### Problem to work on
For the data below, tally how many lines contain "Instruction" and answer only with that tally.

### Records for the exercise
++++
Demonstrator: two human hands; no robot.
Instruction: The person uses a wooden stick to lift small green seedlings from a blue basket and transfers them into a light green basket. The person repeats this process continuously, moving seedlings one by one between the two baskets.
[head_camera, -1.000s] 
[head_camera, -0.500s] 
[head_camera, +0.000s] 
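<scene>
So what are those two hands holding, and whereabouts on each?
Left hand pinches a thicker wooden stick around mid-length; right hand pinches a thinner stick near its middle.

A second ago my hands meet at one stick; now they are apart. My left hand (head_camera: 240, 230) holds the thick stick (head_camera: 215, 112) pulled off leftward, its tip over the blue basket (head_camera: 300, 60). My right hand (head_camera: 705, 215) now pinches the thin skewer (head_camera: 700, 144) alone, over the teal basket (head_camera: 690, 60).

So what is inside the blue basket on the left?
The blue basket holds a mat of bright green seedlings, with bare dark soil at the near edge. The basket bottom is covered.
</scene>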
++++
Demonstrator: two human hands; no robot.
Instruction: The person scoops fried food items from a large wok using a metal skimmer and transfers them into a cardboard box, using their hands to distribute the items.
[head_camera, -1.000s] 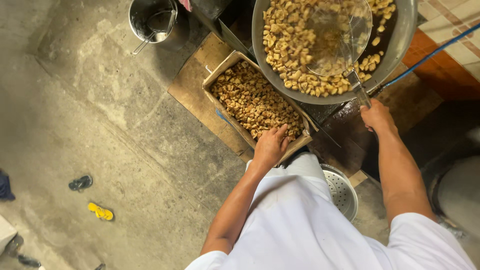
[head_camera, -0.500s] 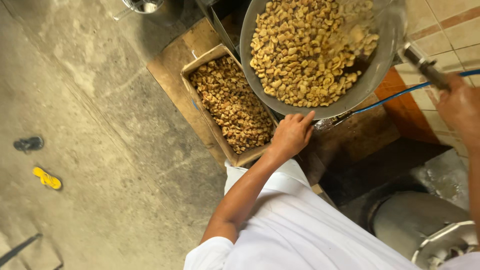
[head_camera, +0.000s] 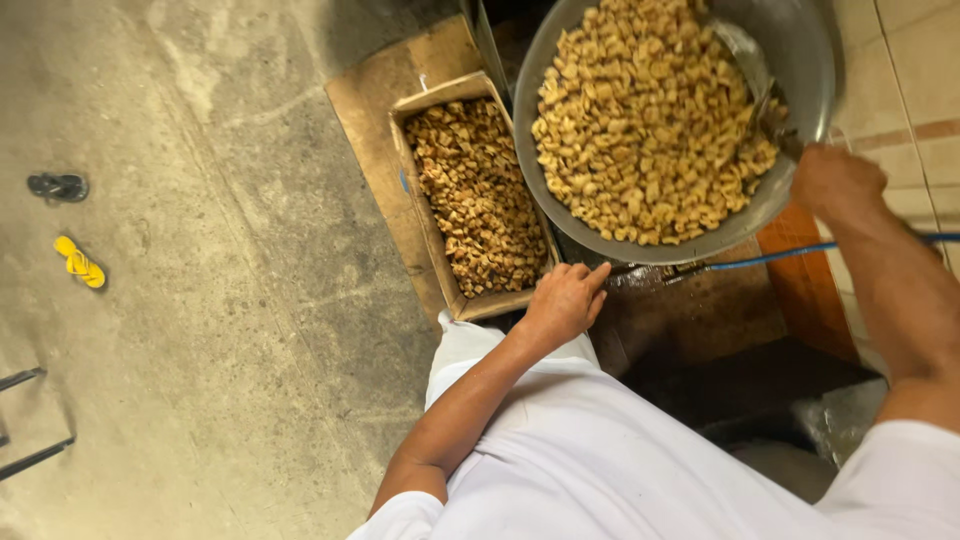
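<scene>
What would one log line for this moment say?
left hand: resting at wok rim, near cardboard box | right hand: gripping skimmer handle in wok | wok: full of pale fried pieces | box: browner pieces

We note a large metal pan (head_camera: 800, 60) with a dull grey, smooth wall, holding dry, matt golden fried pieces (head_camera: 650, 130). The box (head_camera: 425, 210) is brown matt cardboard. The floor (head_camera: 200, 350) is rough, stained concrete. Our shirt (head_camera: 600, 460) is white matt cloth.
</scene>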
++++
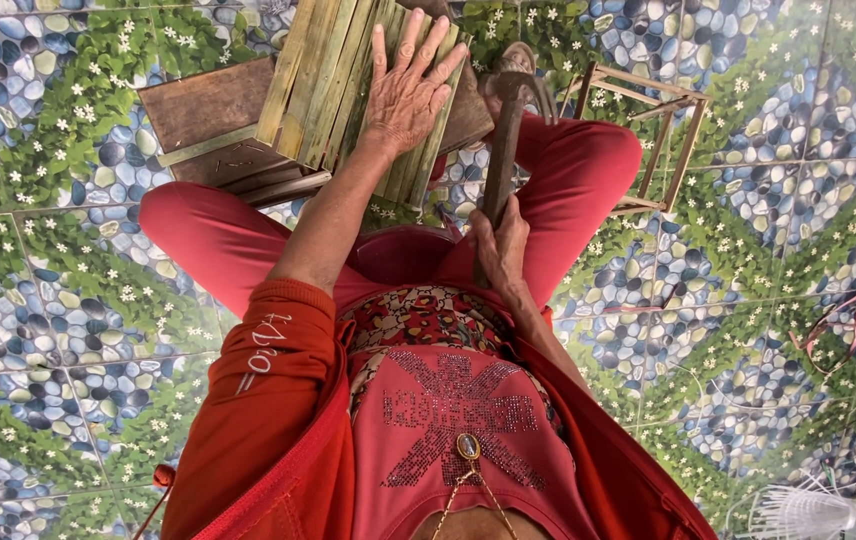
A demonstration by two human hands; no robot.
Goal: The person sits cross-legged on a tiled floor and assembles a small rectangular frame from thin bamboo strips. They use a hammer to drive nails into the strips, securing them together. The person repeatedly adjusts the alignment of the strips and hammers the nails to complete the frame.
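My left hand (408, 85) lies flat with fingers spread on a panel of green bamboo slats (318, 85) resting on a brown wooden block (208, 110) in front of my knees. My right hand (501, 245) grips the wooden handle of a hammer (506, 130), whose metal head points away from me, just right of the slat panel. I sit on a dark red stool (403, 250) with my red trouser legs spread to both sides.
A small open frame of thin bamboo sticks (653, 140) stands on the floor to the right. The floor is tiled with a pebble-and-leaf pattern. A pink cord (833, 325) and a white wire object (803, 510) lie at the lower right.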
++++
### Solution to the exercise
2